The wait is over. I’m going to be on the other side of the world by Tuesday afternoon. I quit my job at the cafe, my bags are packed, and I’ve spent the last couple of weeks saying goodbye. Yet, the fact that I’m leaving for France doesn’t feel like reality. My emotions are all tangled up in nervousness, excitement, and a good deal of confusion. As it turns out, no amount of research really prepares you for the reality of ridding yourself of stuff and making the move, and suddenly all my French seems so insignificant and elementary.
For all of its challenges, this extended period of waiting has actually been pretty good in a lot of ways making goodbyes that much harder. I could not pack my life into a couple of bags without leaving something out and lots of someones behind. Change of any kind is a form of loss. Some that loss is in garbage bags marked either for donation or the trash collector. Some of it is intangible, inevitable, and far more significant. I already miss my work at the cafe, mixing batter, pressing dough into quiche pans, all of the regular customers, and laughing in the back with my boss while trying to explain why Americans do what they do, not to mention all of the free coffee and pastries. Somethings and people are hard to leave. Other things, like the abundance of beige processed food and the way squirrels constantly chatter and skitter all over the roof of my room, are not so difficult to say au revoir to. Regardless, I’m a different person than I was a year ago, and for the first time in a long time, I like the person I’ve become. In moving to France, I know I’m committing to changing all over again.
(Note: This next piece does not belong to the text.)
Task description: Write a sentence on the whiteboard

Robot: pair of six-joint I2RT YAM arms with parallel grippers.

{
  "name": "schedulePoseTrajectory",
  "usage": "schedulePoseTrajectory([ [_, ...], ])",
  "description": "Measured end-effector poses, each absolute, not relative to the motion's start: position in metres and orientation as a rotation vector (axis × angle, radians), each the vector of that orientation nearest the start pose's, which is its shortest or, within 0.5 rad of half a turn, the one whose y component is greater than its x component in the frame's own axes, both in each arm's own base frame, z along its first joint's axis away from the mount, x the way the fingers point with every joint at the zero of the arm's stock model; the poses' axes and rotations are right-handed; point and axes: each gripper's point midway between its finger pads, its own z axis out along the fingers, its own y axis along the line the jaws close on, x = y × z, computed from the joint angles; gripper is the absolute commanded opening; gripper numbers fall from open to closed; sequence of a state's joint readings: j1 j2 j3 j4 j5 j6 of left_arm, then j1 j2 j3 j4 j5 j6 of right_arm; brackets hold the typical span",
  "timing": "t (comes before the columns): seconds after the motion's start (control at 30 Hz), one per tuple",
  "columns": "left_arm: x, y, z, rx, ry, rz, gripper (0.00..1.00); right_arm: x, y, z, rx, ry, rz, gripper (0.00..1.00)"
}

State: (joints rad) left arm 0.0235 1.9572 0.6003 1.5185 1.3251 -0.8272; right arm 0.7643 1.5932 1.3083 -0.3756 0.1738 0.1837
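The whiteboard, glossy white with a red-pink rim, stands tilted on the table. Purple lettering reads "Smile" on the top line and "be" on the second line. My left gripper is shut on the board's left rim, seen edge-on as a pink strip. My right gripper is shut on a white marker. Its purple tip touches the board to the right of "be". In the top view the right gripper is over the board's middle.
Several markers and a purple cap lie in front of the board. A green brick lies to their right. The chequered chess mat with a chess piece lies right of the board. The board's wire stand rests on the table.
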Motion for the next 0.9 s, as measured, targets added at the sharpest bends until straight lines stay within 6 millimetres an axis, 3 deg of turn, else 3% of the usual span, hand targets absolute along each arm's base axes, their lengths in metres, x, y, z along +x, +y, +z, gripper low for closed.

Right now It feels like the moment onstage before the curtains draw and the lights come on. The orchestra is tuned, rehearsal is over, and absolutely nothing else can fit into my suitcases. Now I just have to keep a cool head and steady hands as I get on that plane to go to France. I think part of me really won’t believe that all this waiting and working towards getting to France is over until my feet are firmly on French soil. Between now and then, I have a few more goodbyes, and then I’m off! I know I will face some of the hardest struggles of my life, but I’m not going alone. After all, I believe in a big God who is with me wherever I go.
Joshua 1:9 Be strong and courageous. Do not be terrified; do not be discouraged, for the Lord your God is with you wherever you go.